ARP spoofing works by sending fake ARP packets to the network, especially to the gateway. The purpose is to make the traffic sent to a specific IP address be mistakenly sent to a place replaced by an attacker. Therefore, attackers can transfer the traffic to a gateway (passive Packet sniffing, passive sniffing) or tamper with the traffic before forwarding (man-in-the-middle attack ). Attackers can also export ARP packets to non-existent MAC addresses to block service attacks, such as netcut.

For example, if a certain IP address is 192.168.0.254 and its MAC address is 00-11-22-33-44-55, this ARP record is generated in the ARP table on the computer on the network. When attackers launch an attack, a large number of ARP packets have tampered with the MAC address 192.168.0.254 as 00-55-44-33-22-11. If the computer on the network writes the forged ARP to its own ARP table and the computer connects to another computer through the Network Gateway, the packet will be directed to the MAC address 00-55-44-33-22-11, therefore, attackers can intercept packets from the MAC address, tamper with the packets, and send them back to the real gateway, or do nothing, making the network unable to connect.

Simple case analysis: Here is a simple case to illustrate the core steps of ARP spoofing. Assume that in a lan, there are only three hosts A, B, and C, and C is an attacker.

The attacker listens to the MAC address on the LAN. It can perform spoofing activities only when it receives a flood ARP Request from two hosts. Host A and host B both flood ARP requests. Attackers now have the IP addresses and MAC addresses of two hosts and start attacks. The attacker sends an ARP Reply to host B, sets the sender IP address in the protocol header to the IP address of A, and the sender mac address to the MAC address of the attacker. After receiving ARP Reply, host B updates its ARP table and changes the MAC address (IP_A, MAC_A) of host A to (IP_A, MAC_C ). When host B wants to send data packets to host A, it encapsulates the Link header of the data packet based on the ARP table and sets the destination MAC address to MAC_C instead of MAC_A. When the switch receives the packet sent by B to A, it forwards the packet to attacker C Based on the target MAC address (MAC_C) of the packet. After receiving the packet, the attacker can save it and send it to A for eavesdropping. Attackers can also tamper with the data before sending data packets to A, causing damage.

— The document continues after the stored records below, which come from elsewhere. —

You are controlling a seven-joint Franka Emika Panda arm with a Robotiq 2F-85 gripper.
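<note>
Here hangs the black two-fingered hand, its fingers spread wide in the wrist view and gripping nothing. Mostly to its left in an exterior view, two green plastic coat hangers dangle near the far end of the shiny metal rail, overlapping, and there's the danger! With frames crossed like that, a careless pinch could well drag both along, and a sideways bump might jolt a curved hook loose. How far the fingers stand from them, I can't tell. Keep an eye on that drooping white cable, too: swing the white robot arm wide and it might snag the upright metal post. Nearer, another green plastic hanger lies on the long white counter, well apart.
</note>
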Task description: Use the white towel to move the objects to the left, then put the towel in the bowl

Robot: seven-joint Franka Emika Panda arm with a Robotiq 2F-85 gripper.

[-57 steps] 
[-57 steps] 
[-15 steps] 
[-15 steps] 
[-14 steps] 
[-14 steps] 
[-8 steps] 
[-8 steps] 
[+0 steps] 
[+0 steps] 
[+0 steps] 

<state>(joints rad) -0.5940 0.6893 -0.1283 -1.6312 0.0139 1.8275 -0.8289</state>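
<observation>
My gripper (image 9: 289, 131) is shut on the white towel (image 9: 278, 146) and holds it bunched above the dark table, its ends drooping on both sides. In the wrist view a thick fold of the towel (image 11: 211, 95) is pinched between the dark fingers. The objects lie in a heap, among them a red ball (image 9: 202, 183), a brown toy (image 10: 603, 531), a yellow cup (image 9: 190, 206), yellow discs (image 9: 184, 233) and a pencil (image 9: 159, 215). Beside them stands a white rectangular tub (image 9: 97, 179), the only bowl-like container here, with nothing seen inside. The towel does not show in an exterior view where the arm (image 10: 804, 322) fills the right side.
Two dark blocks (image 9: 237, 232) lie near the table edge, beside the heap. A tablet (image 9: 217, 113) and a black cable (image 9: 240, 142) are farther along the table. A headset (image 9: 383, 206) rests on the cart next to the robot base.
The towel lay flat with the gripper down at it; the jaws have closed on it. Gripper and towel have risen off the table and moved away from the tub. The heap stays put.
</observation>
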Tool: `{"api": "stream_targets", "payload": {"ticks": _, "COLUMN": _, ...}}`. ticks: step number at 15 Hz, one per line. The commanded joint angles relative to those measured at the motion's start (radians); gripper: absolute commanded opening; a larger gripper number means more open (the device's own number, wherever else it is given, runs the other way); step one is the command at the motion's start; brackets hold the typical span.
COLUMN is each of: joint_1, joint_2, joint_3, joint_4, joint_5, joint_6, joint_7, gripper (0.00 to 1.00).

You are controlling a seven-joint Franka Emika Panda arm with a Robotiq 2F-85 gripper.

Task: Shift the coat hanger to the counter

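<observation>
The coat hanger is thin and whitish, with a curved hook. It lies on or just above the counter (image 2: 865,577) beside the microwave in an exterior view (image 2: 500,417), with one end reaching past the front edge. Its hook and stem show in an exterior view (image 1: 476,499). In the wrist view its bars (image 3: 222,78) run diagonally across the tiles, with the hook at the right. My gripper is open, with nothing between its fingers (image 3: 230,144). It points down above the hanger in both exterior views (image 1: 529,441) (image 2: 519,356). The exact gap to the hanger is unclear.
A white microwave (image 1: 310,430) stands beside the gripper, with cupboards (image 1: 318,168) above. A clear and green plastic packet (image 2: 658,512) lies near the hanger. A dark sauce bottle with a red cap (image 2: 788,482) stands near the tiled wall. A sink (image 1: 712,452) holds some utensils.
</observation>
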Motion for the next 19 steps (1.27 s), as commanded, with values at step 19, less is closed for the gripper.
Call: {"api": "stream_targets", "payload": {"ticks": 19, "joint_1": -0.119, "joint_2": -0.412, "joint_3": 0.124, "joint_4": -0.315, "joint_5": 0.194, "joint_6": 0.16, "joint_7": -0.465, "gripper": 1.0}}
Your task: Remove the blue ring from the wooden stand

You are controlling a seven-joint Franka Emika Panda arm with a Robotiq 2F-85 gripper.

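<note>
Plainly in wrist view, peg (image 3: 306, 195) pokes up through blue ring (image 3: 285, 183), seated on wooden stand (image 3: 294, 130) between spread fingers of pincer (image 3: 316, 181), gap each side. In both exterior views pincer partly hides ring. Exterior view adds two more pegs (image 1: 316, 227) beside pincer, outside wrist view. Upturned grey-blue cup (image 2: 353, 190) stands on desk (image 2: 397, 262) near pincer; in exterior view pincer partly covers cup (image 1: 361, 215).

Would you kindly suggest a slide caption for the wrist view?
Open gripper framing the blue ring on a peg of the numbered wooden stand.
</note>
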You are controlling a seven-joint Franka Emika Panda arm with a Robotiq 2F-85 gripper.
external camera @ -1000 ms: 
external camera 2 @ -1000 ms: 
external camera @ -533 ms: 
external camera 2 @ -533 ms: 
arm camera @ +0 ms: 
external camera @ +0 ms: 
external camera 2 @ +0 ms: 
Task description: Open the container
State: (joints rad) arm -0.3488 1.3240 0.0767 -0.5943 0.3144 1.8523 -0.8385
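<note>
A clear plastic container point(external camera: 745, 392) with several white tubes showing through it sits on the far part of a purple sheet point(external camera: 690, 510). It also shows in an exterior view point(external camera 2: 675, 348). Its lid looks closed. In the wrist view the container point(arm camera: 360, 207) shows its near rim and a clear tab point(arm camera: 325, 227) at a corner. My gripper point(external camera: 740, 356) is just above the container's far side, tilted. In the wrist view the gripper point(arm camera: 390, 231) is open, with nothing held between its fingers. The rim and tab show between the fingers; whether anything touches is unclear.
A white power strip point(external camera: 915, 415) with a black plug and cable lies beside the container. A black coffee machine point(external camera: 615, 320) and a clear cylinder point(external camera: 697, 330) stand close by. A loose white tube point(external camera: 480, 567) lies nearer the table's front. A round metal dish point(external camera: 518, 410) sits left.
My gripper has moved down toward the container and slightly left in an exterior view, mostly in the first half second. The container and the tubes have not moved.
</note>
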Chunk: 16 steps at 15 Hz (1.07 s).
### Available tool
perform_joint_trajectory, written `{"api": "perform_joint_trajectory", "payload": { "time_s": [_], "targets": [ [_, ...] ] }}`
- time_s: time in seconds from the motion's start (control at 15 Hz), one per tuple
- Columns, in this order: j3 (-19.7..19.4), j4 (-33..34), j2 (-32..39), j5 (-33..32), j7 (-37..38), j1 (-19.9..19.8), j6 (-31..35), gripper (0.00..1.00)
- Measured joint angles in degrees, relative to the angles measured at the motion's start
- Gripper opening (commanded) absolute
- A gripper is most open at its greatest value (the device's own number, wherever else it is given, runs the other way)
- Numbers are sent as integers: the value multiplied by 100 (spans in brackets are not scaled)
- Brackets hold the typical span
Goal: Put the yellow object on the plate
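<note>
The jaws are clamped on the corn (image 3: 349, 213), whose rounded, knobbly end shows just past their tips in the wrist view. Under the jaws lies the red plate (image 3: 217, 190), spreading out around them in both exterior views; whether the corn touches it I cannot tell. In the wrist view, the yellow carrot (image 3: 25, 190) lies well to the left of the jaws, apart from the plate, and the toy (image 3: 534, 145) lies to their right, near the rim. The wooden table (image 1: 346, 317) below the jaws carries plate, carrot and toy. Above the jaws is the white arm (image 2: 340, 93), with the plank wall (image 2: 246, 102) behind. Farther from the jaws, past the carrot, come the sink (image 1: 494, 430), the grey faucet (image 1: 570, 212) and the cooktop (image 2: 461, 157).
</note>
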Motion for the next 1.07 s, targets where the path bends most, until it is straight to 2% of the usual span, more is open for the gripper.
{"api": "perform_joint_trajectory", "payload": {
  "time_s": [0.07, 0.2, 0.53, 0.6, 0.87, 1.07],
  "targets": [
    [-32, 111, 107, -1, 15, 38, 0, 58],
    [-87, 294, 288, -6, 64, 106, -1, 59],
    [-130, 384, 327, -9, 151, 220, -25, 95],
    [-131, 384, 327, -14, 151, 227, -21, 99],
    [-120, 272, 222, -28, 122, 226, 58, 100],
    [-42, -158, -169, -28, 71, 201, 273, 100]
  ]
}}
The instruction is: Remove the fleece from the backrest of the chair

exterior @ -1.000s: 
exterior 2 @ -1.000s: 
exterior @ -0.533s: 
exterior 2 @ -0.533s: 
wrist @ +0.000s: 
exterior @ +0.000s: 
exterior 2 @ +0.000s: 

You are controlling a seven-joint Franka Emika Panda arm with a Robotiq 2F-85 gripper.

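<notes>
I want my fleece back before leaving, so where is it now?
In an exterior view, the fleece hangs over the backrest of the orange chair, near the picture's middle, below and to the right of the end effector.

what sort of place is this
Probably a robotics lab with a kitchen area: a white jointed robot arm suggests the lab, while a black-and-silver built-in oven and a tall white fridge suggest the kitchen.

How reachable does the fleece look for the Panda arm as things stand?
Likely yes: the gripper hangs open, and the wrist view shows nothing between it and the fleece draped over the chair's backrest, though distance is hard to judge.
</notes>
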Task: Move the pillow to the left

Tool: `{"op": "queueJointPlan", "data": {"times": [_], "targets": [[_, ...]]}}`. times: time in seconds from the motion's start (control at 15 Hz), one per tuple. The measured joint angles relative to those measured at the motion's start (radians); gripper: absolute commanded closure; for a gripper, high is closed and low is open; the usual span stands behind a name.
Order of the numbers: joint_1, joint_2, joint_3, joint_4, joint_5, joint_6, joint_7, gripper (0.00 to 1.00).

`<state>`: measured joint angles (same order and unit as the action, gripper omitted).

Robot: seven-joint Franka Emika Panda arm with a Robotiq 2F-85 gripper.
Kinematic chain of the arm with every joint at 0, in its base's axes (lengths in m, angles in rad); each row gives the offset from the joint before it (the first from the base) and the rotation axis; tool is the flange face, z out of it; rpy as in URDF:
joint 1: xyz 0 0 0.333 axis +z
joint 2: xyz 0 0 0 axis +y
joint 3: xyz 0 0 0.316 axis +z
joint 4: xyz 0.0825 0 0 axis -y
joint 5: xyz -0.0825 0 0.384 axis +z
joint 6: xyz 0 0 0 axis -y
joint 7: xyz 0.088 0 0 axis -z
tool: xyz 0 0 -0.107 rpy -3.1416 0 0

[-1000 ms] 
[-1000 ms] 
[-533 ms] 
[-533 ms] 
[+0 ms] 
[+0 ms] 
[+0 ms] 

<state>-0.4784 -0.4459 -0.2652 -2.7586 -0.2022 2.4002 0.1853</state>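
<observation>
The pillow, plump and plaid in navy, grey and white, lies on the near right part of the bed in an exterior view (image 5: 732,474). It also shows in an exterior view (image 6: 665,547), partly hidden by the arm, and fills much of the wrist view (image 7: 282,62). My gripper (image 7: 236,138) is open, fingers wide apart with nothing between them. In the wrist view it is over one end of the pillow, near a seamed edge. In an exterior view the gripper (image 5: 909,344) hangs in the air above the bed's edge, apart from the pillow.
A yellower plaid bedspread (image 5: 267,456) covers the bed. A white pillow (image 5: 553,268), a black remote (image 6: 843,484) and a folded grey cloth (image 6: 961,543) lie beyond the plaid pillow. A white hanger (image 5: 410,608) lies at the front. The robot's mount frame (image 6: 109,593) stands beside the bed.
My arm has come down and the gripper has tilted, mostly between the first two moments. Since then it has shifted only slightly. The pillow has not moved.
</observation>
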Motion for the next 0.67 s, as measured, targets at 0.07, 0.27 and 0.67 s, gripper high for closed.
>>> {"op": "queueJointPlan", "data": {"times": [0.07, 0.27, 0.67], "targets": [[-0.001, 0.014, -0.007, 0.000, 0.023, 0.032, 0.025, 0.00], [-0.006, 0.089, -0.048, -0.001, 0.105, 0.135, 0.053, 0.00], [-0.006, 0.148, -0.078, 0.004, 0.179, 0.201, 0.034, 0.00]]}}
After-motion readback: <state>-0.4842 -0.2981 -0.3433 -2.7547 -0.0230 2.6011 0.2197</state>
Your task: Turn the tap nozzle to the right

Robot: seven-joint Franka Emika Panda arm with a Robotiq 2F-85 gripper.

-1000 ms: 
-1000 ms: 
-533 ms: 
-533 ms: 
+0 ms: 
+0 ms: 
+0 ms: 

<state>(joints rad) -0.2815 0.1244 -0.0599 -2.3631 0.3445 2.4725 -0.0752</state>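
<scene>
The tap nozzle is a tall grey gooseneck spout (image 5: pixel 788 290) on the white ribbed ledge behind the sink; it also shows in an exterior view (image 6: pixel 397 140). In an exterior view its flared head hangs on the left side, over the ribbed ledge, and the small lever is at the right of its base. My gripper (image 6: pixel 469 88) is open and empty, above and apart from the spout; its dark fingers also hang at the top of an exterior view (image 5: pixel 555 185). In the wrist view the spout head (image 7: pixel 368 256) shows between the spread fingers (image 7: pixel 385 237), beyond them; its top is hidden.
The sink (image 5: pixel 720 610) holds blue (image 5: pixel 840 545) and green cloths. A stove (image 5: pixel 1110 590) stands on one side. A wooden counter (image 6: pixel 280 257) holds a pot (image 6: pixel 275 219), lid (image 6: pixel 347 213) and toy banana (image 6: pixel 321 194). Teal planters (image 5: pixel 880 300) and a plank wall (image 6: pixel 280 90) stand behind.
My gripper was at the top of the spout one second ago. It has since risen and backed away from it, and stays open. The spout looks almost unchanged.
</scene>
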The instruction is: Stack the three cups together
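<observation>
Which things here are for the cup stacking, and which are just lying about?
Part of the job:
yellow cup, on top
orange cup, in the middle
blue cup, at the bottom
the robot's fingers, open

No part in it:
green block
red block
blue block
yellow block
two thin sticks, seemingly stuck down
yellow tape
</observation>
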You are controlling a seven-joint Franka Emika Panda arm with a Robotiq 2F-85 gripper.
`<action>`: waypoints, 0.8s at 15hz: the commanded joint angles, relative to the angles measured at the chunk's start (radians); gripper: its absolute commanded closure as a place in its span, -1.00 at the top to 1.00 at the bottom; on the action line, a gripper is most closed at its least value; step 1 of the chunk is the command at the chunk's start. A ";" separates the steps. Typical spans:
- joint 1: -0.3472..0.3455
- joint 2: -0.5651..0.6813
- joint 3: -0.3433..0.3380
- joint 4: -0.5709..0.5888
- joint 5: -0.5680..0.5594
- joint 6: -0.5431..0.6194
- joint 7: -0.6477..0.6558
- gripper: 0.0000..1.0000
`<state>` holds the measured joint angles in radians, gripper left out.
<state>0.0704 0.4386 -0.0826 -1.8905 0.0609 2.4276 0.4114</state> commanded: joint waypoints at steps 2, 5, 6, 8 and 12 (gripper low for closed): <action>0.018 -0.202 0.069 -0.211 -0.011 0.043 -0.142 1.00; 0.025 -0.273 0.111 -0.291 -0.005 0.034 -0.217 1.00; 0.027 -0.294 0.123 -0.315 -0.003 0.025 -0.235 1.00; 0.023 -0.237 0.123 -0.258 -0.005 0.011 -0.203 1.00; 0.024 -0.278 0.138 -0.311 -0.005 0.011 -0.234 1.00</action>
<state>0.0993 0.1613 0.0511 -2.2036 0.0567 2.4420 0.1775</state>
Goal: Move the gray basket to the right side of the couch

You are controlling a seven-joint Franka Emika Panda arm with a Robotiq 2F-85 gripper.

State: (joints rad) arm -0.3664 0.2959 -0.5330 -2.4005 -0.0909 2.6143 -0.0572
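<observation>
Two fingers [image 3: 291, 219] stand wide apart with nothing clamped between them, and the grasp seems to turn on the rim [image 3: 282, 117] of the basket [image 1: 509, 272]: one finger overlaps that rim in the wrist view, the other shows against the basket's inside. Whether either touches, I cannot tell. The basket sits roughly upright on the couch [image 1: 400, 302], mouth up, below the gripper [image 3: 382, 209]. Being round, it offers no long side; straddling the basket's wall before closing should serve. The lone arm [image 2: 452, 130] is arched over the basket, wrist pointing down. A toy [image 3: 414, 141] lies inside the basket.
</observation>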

Prevention and control methods:

The best way to prevent ARP attacks is to use static ARP for each computer on the network. However, it is not feasible in large networks, because the ARP table of each computer needs to be updated frequently.

Proper use:

ARP spoofing is also valid. One is to force a non-logged-on computer to redirect its webpage to the logon page in a network, so that the network can be used only after logon. In addition, some network devices or servers with backup mechanisms also need to use ARP spoofing to route the information to the standby device when the device fails.